_HOW TO COMPLETE THIS TASK_
Only one stretch of the data below is wanted: the lines starting at the one with "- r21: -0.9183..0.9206" and ending at the one with "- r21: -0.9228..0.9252", both included, given again exactly.

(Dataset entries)

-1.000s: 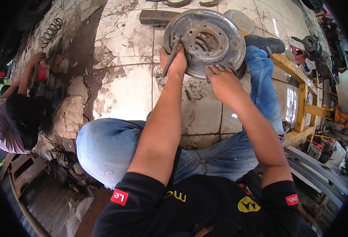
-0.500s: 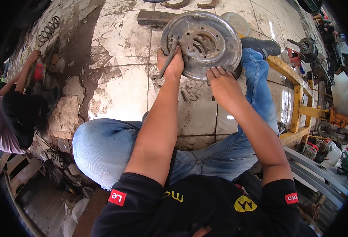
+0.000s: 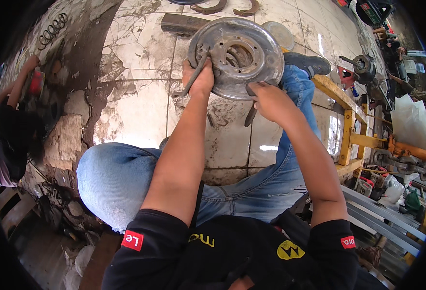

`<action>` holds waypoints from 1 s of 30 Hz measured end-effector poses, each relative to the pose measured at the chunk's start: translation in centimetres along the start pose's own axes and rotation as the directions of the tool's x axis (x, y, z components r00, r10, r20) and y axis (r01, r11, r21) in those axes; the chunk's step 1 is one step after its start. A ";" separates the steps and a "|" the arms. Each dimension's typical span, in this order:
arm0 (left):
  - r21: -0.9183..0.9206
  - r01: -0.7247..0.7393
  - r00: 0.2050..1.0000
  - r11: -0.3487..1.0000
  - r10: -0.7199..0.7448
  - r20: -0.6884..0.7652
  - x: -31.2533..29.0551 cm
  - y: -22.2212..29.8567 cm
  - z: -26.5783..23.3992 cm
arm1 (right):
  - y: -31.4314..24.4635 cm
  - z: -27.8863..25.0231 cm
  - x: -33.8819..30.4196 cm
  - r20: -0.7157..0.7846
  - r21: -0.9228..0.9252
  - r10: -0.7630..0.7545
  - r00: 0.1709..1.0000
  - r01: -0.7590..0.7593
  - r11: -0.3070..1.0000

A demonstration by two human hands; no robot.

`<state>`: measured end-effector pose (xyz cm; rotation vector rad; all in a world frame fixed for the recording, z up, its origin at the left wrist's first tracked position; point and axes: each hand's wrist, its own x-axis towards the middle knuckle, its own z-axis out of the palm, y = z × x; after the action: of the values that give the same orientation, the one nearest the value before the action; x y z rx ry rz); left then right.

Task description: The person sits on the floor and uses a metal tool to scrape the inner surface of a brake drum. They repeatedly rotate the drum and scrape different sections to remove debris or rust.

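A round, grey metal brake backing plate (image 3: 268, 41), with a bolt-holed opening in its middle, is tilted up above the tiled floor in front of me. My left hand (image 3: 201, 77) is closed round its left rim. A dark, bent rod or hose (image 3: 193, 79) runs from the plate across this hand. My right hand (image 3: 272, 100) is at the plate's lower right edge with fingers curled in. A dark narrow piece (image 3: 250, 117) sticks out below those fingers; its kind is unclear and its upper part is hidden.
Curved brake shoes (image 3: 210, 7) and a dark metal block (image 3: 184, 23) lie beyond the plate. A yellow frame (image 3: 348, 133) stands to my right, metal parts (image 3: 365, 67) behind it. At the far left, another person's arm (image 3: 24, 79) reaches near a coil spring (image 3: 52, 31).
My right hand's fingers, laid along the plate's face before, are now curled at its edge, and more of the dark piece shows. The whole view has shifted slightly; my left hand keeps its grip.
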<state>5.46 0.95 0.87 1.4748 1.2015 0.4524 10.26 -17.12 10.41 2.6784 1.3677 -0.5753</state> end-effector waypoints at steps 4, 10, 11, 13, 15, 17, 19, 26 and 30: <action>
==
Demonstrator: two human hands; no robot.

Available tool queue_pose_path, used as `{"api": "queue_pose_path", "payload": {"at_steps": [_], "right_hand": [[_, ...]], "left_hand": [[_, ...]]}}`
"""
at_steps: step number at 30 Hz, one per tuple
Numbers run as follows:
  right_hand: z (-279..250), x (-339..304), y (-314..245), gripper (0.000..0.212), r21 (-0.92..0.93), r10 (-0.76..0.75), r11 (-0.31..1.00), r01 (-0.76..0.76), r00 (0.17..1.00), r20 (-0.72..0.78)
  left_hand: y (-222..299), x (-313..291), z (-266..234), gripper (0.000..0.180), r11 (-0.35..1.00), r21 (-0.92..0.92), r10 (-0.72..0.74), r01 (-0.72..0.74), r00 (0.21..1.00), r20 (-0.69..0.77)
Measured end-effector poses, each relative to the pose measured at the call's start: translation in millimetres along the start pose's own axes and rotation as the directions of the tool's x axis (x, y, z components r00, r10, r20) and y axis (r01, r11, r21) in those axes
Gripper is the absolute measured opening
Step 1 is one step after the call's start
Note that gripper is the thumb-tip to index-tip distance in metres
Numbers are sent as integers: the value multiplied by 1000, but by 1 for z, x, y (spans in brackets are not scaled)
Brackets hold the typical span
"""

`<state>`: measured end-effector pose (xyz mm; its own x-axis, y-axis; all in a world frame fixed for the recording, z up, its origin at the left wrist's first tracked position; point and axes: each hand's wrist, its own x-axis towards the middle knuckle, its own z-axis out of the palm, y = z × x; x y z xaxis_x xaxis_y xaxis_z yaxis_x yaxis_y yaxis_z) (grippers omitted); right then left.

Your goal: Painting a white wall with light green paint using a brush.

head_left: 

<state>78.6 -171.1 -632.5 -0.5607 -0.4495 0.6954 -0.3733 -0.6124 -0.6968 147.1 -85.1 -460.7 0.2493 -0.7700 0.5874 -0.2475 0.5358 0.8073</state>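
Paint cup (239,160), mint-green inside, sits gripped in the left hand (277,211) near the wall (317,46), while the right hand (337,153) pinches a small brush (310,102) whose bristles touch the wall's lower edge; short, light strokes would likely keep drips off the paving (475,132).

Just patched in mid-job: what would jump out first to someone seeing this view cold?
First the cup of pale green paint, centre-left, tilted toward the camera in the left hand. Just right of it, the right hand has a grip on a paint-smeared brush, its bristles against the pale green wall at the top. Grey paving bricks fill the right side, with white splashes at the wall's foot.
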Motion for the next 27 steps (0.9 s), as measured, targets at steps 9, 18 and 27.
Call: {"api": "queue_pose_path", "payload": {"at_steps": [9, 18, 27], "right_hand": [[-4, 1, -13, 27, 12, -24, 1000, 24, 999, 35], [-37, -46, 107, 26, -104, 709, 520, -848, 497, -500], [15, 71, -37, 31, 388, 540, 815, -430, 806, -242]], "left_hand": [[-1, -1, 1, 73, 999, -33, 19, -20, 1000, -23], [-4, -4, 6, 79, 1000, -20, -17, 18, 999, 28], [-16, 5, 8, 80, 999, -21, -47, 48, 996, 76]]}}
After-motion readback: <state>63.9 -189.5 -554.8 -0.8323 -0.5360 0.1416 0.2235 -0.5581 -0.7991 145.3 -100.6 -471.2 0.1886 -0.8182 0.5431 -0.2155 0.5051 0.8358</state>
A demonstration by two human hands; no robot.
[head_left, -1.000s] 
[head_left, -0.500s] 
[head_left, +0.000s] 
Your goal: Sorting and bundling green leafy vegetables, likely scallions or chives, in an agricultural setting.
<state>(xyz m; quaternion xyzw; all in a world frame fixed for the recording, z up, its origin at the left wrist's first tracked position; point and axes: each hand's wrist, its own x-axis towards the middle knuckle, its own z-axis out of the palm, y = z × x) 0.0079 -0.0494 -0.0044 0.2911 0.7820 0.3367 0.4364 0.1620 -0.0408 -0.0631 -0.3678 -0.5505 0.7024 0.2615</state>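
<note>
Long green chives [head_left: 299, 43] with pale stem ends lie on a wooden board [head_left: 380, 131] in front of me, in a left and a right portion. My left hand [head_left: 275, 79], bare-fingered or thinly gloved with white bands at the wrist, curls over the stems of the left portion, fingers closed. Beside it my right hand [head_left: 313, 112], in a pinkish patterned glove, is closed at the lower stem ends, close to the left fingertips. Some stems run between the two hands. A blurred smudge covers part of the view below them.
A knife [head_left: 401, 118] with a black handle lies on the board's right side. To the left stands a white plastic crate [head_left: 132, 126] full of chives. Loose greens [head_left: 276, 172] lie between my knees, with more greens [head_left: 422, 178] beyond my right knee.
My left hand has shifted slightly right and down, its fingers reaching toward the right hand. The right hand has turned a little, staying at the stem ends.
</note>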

_WORKED SOLUTION_
  - r21: -0.9183..0.9206
  - r01: -0.7247..0.7393
  - r00: 0.2050..1.0000
  - r11: -0.3487..1.0000
  - r10: -0.7199..0.7448
  - r20: -0.6884..0.7652
  - x: -31.2533..29.0551 cm
  - y: -22.2212..29.8567 cm
  - z: -26.5783..23.3992 cm
arm1 (right):
  - y: -31.4314..24.4635 cm
  - z: -27.8863..25.0231 cm
  - x: -33.8819..30.4196 cm
  - r20: -0.7157..0.7846
  - r21: -0.9228..0.9252

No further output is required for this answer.